CLUB GITMO, Obama's 'new' 5-star resort for Islamic terrorists

No wonder they don’t want to leave. Obama has given Muslim terrorist detainees access to PlayStation games, SKYPE online video chat to talk to their al-Qaeda family back home, a 17,000-book library, satellite TV, and a choice of ‘life-skills’ classes.

At Camp 6, a minimum security facility within sight of bright Caribbean waters, detainees can now watch flatscreen TVs suspended from above, play foosball,  or attend classes on personal finance.

At first, detainees were offered four channels via satellite television, but now detainees can choose from among 18 channels, including Al Jazeera English, a sports channel, and broadcasts focusing on Tunisia, Libya or Kuwait, according to McManus, who said “nature shows are very popular.”

While the 181 men being held in the prison wait to learn their fates after the administration fell through on its January 2010 deadline to move them out,  90 percent now live in a communal environment worthy of a family resort.


Only “highly compliant” detainees can be a part of “communal living,” which locks detainees in their cells for four hours a day and means they are “afforded more liberties” and “more freedom of movement,” said Lt. Col. Andrew McManus, who oversees operations for the detention camps at Guantanamo Bay, as Fox News tagged along for a tour of the facilities there.

Detainees were very interested in watching the World Cup, but Guantanamo Bay is “in a bad satellite area” so “we had a little problem,” he said. To resolve the issue, detention facility officials began recording World Games and playing them the next morning.

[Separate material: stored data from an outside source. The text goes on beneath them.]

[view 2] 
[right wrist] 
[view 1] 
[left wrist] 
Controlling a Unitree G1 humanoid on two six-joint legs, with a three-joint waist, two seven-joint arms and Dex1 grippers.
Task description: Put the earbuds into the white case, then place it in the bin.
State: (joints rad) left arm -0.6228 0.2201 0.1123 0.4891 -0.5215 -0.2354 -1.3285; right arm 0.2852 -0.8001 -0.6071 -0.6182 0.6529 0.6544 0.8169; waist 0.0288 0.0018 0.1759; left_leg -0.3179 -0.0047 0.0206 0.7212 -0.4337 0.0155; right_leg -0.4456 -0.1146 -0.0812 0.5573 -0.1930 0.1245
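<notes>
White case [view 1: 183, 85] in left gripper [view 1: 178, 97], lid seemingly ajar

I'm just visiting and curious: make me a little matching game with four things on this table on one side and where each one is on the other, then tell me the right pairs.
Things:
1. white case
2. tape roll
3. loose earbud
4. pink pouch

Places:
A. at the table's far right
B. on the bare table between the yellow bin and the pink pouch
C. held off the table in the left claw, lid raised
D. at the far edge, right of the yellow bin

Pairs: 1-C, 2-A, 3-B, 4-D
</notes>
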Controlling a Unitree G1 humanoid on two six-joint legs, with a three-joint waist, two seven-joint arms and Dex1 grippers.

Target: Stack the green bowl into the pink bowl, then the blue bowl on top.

As a result, detainees began playing soccer more frequently, and the hospital at the Guantanamo Bay camps increasingly saw more injuries related to the game, one hospital official said.

Detainees are able to enroll in classes, including English classes and the new “life skills” class, which begins with “basic building blocks of personal finance” and then moves into “business finance” and other “vocational” subjects, said McManus, calling the skills class “probably the biggest recent change.”

At Camp 4, another minimum security facility, detainees live among barbed-wire fences and can play games on a Playstation3 console or enjoy a game of foosball, just feet away from a copy of President Obama’s executive order, signed two days after taking office, to close the Guantanamo Bay detention camps by the end of January 2010.

McManus said detainees get a “sense of hope” from the U.S. government press releases often posted on boards inside the camps, announcing the transfer of detainees to their home countries. . “I think a lot of them are realizing they’re going to get released,” McManus said. “They know some of their brothers are leaving, so they see hope because of that.” (At least Obama’s promise of hope and change is working out for somebody)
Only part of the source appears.